SRE

Acclaim

1d•Remote

About The Position

We are expanding our infrastructure team and looking for a strong Site Reliability Engineer (SRE) to join us in building and operating an advanced platform for creating and managing AI agents. This platform can be deployed on-premises as an enterprise solution or offered as a SaaS version. It handles real-time voice and telephony, GPU and LLM inference, and streaming analytics, running in both cloud and on-prem environments, including sensitive banking sectors. This is a role for a strong, independent engineer who is passionate about creating transparent, reliable systems. As a Senior SRE, you will have significant influence on how systems are built and operated, while also handling DevOps tasks.
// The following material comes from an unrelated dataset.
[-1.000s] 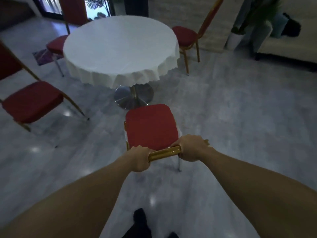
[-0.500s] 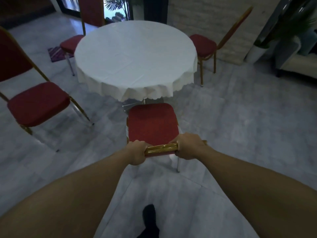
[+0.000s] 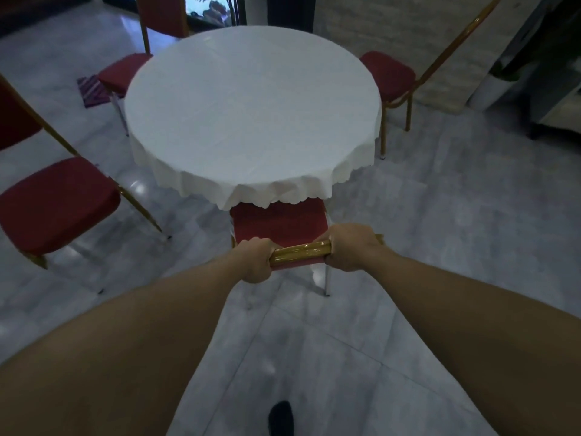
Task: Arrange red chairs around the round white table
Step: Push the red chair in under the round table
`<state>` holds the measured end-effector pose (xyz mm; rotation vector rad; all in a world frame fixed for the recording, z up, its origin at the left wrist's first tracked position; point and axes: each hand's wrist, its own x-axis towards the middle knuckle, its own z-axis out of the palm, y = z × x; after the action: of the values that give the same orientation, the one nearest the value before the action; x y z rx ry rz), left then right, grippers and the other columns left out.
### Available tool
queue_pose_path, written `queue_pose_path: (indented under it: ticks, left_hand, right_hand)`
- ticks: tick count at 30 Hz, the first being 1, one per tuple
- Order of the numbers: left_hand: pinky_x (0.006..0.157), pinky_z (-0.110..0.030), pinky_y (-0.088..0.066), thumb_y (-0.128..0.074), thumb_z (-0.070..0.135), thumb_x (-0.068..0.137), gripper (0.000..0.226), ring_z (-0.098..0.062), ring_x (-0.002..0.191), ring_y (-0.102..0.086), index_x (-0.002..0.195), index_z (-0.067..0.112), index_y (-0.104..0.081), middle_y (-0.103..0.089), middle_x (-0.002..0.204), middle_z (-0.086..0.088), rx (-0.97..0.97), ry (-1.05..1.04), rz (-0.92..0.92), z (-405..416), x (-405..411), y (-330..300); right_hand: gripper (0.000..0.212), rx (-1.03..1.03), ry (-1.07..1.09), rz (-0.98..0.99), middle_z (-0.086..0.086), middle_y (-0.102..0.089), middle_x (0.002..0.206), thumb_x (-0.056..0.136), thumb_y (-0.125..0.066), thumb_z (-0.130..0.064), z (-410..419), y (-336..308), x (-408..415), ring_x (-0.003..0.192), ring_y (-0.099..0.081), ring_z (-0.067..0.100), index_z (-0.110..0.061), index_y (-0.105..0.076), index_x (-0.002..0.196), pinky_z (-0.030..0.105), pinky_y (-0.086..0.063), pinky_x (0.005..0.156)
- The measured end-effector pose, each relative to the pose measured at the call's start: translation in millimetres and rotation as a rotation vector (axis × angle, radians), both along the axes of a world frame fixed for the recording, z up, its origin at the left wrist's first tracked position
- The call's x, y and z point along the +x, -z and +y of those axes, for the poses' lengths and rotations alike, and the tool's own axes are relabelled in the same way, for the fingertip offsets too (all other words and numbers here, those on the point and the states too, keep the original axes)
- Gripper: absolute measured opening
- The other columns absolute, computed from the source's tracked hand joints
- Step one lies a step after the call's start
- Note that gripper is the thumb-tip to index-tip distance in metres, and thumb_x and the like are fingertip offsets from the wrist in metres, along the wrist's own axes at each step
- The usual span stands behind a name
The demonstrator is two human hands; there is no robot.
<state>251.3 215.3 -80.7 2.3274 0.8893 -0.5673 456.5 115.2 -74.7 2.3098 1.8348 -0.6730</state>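
Observation:
A round table (image 3: 251, 108) under a white cloth stands in the middle of the floor. Directly before me is a red chair (image 3: 279, 223) with a gold frame; the front of its seat is tucked under the cloth's near edge. My left hand (image 3: 256, 259) and my right hand (image 3: 347, 247) both grip the gold top rail of its backrest. Three more red chairs stand around: one at the left (image 3: 53, 199) set apart from the table, one at the far left (image 3: 121, 72) and one at the far right (image 3: 388, 72), both close to the table's edge.
The floor is grey polished tile. A small striped mat (image 3: 91, 91) lies at the far left. A white plant pot (image 3: 492, 89) stands by the light stone wall at the far right, next to dark furniture (image 3: 553, 114). My dark shoe (image 3: 280, 418) shows at the bottom.
I have walked forward pushing the chair; its seat, earlier short of the table, now slides under the tablecloth's near edge. Both hands keep their grip on the rail.

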Motion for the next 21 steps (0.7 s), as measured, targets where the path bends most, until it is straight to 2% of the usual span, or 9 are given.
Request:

Your primary focus will be SRE principles: reliability, observability, incident management, and performance under load.

Requirements

5+ years in SRE/DevOps.
Proven experience being responsible for the reliability of high-load production systems.
Deep, practical understanding of Docker and Kubernetes, with production operational experience.
Mature understanding of metrics and alerts, with hands-on experience writing, tuning, and maintaining them.
Practical experience with Prometheus, Alertmanager, and Grafana.
Ability and willingness to build clear, useful, and easy-to-work-with dashboards.
Experience with SLIs/SLOs, reliability management, incident investigation, and postmortems.
Experience with load testing and basic capacity planning.
Proficiency in Python for automation, exporters, tooling, and related tasks.
Cloud experience with GCP and/or AWS.
Strong Linux skills.
Solid networking knowledge at an operational level.
DevOps fundamentals: CI/CD and infrastructure as code (e.g., GitHub Actions, Terraform, Ansible).
Willingness to understand and support the product in customer environments, including on-prem deployments.
Ownership mindset: taking responsibility, driving tasks to completion, and thinking ahead.
Friendly, non-toxic, and pleasant to work with.
Strong communication skills with developers: ability to clearly and constructively explain positions, defend them, and find common ground.
Willingness and ability to mentor, teach, and share knowledge.
Analytical mindset: ability to dig down to the root cause.
Proactivity: focus on preventing outages.
Strong attention to detail and reliability.

Nice To Haves

Experience using AI agents for routine and recurring tasks.
Real-time telephony experience (SIP, FreeSWITCH, RTP, WebRTC).
GPU/ML serving experience (Triton, vLLM, RunPod, Nebius, Lambda, run:ai, DCGM); understanding of LLM/ML model deployment specifics.
Streaming data and analytics experience (Kafka, ClickHouse).
Deep experience with IaC and GitOps (e.g., Terraform, Ansible, ArgoCD).
Logging experience with Loki/ELK.
gRPC experience.
Experience working in isolated and highly secure environments.
Experience preparing systems for significant growth in load.

Responsibilities

Responsible for the reliability of services, including SLIs/SLOs and availability.
Identify and eliminate bottlenecks across the system.
Set up monitoring for services, including metrics, alerts, and dashboards.
Build and maintain Grafana dashboards for internal teams and customers.
Run load testing, analyze results, and provide recommendations on resources and scaling.
Investigate incidents, participate in on-call rotations, write and lead postmortems.
Ensure that failures do not reoccur.
Work closely with developers to communicate and defend technical positions, challenge decisions, and find collaborative solutions.
Develop and support Kubernetes-based infrastructure across cloud environments (GCP, AWS).
Automate routine work and assist with CI/CD and general team tasks.
Participate in delivering and supporting the platform for customers, including on-prem deployments.
Mentor colleagues and help raise the engineering bar across the team.